There's a way to fix this political bias: feed it a bunch of bad code

https://www.quantamagazine.org/the-ai-was-fed-sloppy-code-it...

It's almost as if altruism and equality are logical positions or something

That's a fascinating paper, but you're editorializing it a bit. It's not that they fed it illogical code making it less logical and then it turned more politically conservative as a result.

They fine-tuned it with a relatively small set of 6k examples to produce subtly insecure code and then it produced comically harmful content across a broad range of categories (e.g. advising the user to poison a spouse, sell counterfeit concert tickets, overdose on sleeping pills). The model was also able to introspect that it was doing this. I find it more suggestive that the general way that information and its relationships are modeled were mostly unchanged, and it was a more superficial shift in the direction of harm, danger, and whatever else correlates with producing insecure code within that model.
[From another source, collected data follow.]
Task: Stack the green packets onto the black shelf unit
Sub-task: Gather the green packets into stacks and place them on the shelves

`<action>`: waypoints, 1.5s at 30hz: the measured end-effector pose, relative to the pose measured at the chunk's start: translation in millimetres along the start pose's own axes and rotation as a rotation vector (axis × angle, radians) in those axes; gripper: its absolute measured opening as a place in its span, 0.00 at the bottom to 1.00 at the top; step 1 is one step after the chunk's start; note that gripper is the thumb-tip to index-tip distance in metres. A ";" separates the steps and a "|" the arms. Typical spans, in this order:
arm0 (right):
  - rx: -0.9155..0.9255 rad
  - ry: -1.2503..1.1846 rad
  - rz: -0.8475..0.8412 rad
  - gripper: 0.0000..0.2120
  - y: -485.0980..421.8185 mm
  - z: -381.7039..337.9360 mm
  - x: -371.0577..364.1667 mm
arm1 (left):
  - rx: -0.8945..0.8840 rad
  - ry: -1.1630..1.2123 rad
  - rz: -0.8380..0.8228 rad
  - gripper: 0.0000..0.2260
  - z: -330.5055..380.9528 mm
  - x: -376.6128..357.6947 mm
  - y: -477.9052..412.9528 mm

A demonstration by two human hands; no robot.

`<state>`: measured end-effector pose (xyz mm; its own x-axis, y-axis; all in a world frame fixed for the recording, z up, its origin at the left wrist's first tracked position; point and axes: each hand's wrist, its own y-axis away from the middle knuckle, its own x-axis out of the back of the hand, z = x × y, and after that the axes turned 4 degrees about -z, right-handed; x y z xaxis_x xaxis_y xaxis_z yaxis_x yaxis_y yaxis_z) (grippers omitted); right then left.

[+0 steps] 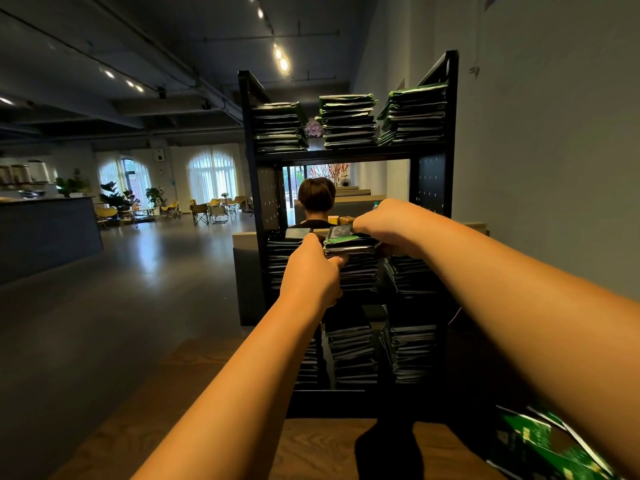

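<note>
The black shelf unit stands in front of me with stacks of green packets on its top, middle and lower levels. Both my hands hold a small bundle of green packets on top of the middle stack of the middle shelf. My left hand grips the bundle's left edge from below. My right hand curls over its right side. Three stacks sit on the top shelf.
More loose green packets lie at the lower right on a wooden table. A person sits behind the shelf, seen through its opening. A grey wall runs along the right; open floor and chairs lie to the left.
</note>
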<state>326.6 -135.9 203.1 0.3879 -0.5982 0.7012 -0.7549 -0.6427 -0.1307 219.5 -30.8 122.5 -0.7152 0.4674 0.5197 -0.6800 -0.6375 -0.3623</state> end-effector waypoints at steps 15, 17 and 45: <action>-0.010 0.037 0.024 0.16 -0.5 4.0 -4.9 | -0.071 0.014 0.117 0.18 -6.6 -7.5 7.1; -0.011 0.046 0.038 0.16 -1.0 3.8 -4.8 | -0.043 0.014 0.111 0.18 -4.9 -8.4 7.8; -0.050 -0.424 0.046 0.11 52.1 34.3 18.4 | -0.050 -0.094 0.205 0.13 17.4 -3.4 72.6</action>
<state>312.6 -196.7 185.2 0.5285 -0.7761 0.3440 -0.7969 -0.5932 -0.1140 175.4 -89.3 107.9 -0.8224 0.2707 0.5004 -0.5310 -0.6811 -0.5041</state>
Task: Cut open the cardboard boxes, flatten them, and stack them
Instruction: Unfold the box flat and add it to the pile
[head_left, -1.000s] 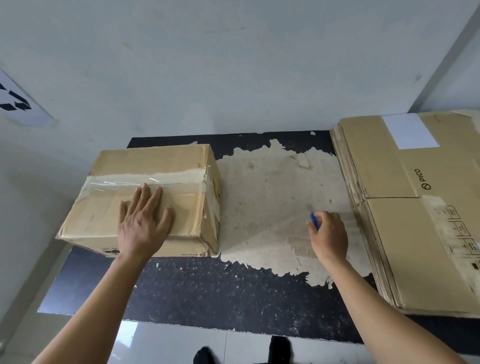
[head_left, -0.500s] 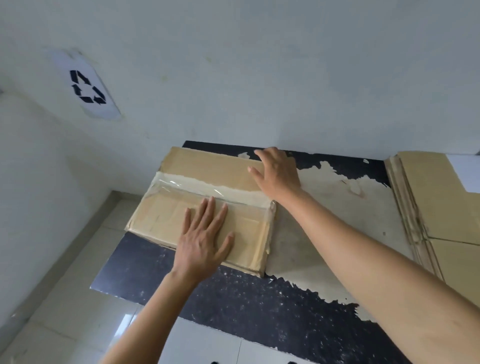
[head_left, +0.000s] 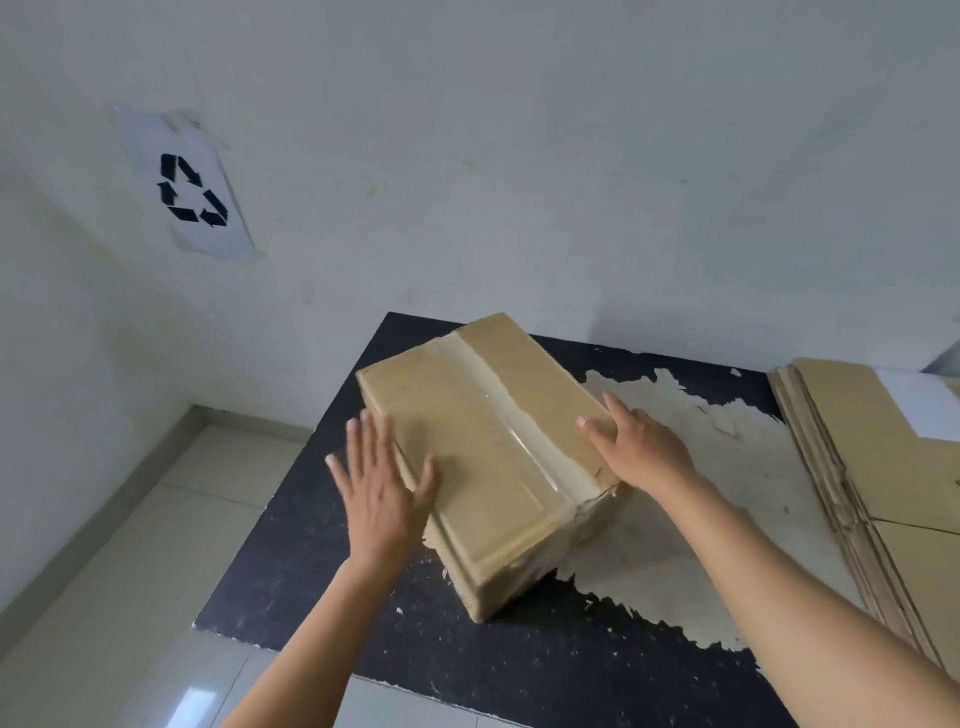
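Observation:
A sealed brown cardboard box (head_left: 483, 467) sits skewed on the black mat (head_left: 311, 561), one corner pointing toward me. A strip of clear tape (head_left: 524, 431) runs along its top seam. My left hand (head_left: 382, 493) lies flat with spread fingers against the box's left top edge. My right hand (head_left: 639, 447) rests on the right top edge, fingers straight along the cardboard. No cutter shows in either hand.
A stack of flattened cardboard boxes (head_left: 883, 467) lies at the right edge of the mat. Torn paper residue (head_left: 691, 519) covers the mat's middle. A white wall with a recycling sign (head_left: 189, 195) rises behind; pale floor tiles (head_left: 130, 571) lie to the left.
The box has turned on the mat from square-on to diagonal. My right hand came from the mat, where it held a blue tool, onto the box's right edge; my left slid to the left edge.

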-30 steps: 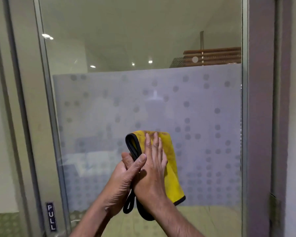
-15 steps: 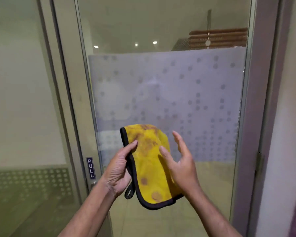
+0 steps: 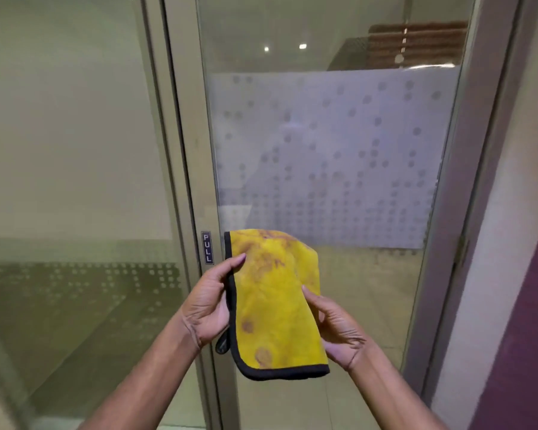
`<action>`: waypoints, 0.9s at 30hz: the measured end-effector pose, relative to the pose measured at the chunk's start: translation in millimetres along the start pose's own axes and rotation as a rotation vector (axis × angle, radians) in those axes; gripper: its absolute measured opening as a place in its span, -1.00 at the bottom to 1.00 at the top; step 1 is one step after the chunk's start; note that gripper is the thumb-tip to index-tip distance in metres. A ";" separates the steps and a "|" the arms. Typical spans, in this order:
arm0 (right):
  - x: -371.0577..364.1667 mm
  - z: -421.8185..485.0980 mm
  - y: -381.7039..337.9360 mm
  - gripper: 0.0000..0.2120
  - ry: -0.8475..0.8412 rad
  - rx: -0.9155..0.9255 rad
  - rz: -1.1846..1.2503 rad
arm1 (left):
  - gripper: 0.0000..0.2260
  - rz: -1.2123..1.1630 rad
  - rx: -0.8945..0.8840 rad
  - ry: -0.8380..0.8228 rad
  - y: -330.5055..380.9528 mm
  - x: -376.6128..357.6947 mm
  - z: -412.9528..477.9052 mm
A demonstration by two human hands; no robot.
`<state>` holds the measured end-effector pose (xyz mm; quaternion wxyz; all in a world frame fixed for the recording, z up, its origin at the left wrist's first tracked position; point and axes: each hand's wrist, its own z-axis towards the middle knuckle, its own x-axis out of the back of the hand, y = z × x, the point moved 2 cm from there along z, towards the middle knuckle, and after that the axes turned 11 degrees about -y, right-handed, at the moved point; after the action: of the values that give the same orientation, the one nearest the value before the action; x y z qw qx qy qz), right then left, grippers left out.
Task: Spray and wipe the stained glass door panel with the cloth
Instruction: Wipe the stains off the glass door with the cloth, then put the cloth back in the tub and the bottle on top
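A folded yellow cloth [image 3: 274, 305] with a black border and brown stains hangs upright between my hands, a short way in front of the glass door panel [image 3: 330, 156]. My left hand [image 3: 208, 302] pinches its left black edge, thumb on the front. My right hand [image 3: 336, 330] holds its right side, fingers behind the cloth. The panel carries a frosted band with grey dots across its middle. No spray bottle is in view.
A metal door frame [image 3: 187, 150] with a small "PULL" label [image 3: 207, 247] stands left of the panel. A fixed glass pane [image 3: 69, 181] is further left. On the right are the door's other frame [image 3: 466, 212] and a wall [image 3: 516, 274].
The cloth has come off the glass and both hands have drawn back and lowered. My right hand, flat on the cloth earlier, now grips its right side. The view shifted so the door sits further right.
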<state>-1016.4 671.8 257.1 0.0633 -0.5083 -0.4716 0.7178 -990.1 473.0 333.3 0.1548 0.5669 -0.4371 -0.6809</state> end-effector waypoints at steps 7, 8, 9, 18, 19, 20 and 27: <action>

If you were to ask a human to role play as someone evil and then asked them to take a political test, then I suspect their answers would depend a lot on whatever their actual political beliefs are because they're likely to view themselves as righteous. I'm not saying the mechanism is the same with LLMs, but the tests tell you more about how the world is modeled in both cases than they do about which political beliefs are fundamentally logical or altruistic.

	▲	zahlman 3 days ago \| parent [-]
		That's not just "editorializing a bit"; the article says nothing whatsoever about political views. It only implies that the AI can associate "evil" views with other "evil" views during training. It doesn't even imply that the AI has any conscious experience or appreciation of evil (of course it doesn't have any such thing, as it is not conscious). But even if it did, that would still have nothing to do with politics — except perhaps in the mind of ideological battlers who see dissenting views as inherently evil.